**Task directions:**
Gather from the material every line that contains the string "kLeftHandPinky".

━━━━━ Supplied material ━━━━━

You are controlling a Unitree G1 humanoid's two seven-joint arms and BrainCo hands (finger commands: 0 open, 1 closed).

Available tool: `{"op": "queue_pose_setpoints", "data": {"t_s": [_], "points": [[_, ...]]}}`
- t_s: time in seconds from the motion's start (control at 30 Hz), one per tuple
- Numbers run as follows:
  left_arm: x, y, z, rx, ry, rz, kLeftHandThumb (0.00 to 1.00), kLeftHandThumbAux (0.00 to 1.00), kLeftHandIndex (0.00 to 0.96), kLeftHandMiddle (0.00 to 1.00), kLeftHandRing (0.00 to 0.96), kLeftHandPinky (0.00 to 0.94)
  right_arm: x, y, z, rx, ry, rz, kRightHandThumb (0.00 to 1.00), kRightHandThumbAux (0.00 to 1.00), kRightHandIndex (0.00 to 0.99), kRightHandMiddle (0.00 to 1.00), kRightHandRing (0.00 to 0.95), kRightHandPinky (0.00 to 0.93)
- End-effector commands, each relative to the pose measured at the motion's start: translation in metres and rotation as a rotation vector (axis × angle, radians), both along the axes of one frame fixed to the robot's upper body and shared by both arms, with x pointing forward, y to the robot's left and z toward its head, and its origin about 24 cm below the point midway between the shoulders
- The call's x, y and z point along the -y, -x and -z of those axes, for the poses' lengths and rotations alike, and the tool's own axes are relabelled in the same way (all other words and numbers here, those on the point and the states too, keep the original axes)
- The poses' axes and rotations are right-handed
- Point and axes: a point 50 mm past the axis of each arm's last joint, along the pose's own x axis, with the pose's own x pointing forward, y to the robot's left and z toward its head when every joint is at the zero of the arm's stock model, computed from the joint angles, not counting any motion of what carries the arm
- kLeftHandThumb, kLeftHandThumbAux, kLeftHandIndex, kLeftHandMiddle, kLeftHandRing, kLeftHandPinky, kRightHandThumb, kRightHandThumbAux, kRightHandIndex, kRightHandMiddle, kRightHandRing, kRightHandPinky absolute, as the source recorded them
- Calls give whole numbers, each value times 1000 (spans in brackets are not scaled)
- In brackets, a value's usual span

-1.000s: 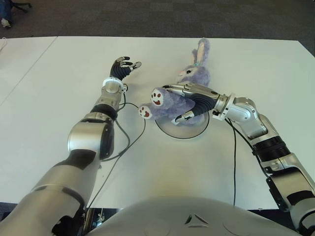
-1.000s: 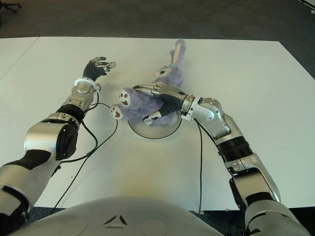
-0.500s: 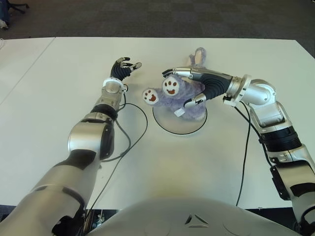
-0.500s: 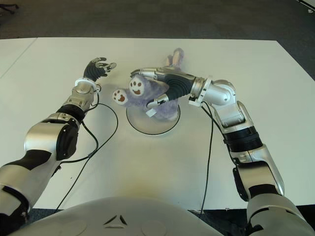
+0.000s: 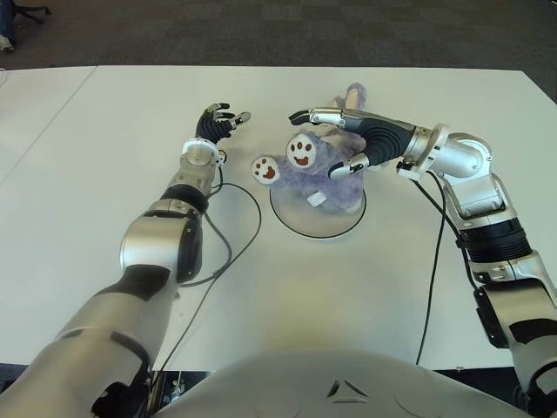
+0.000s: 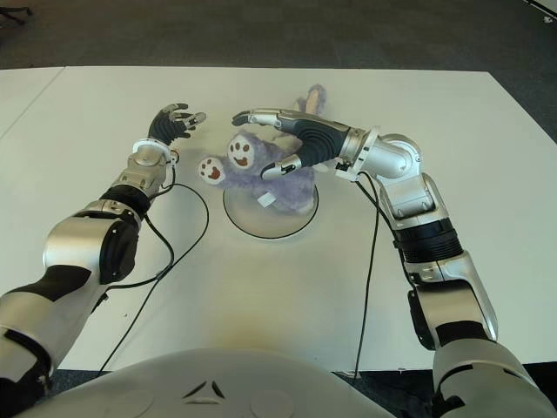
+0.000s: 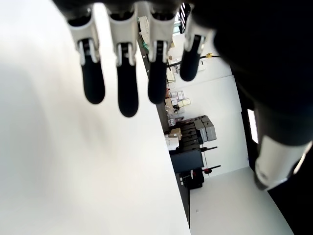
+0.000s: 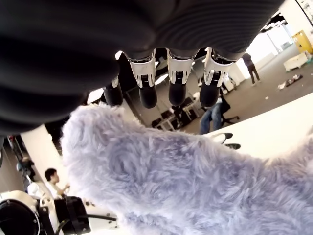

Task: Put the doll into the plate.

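The doll (image 5: 324, 172), a purple plush rabbit with brown smiling foot pads, lies on the round grey plate (image 5: 318, 225) in the middle of the white table (image 5: 104, 174). Its feet point toward my left and its ears toward the far edge. My right hand (image 5: 318, 144) hovers just over the doll, open, with fingers (image 8: 178, 85) stretched straight above the fur (image 8: 186, 181) and nothing gripped. My left hand (image 5: 222, 120) shows left of the plate, open with fingers (image 7: 124, 83) spread, holding nothing.
A black cable (image 5: 248, 222) loops on the table from my left arm close to the plate's left rim. Another black cable (image 5: 432, 261) hangs along my right arm. Dark carpet (image 5: 261, 30) lies beyond the table's far edge.
My right hand has opened and let go of the doll, its fingers lifting off the fur. The doll has settled onto the plate. The left hand has not moved.
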Motion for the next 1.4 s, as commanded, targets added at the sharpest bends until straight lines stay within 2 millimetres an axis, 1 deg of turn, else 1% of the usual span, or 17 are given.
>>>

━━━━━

**Exercise output:**
  left_arm: x, y, z, rx, ry, rz, kLeftHandThumb (0.00 to 1.00), kLeftHandThumbAux (0.00 to 1.00), kLeftHandIndex (0.00 to 0.96), kLeftHandMiddle (0.00 to 1.00), kLeftHandRing (0.00 to 0.96), kLeftHandPinky (0.00 to 0.94)
- kLeftHandThumb, kLeftHandThumbAux, kLeftHandIndex, kLeftHandMiddle, kLeftHandRing, kLeftHandPinky, kRightHandThumb, kRightHandThumbAux, kRightHandIndex, kRightHandMiddle, kRightHandRing, kRightHandPinky absolute, as the source recorded them

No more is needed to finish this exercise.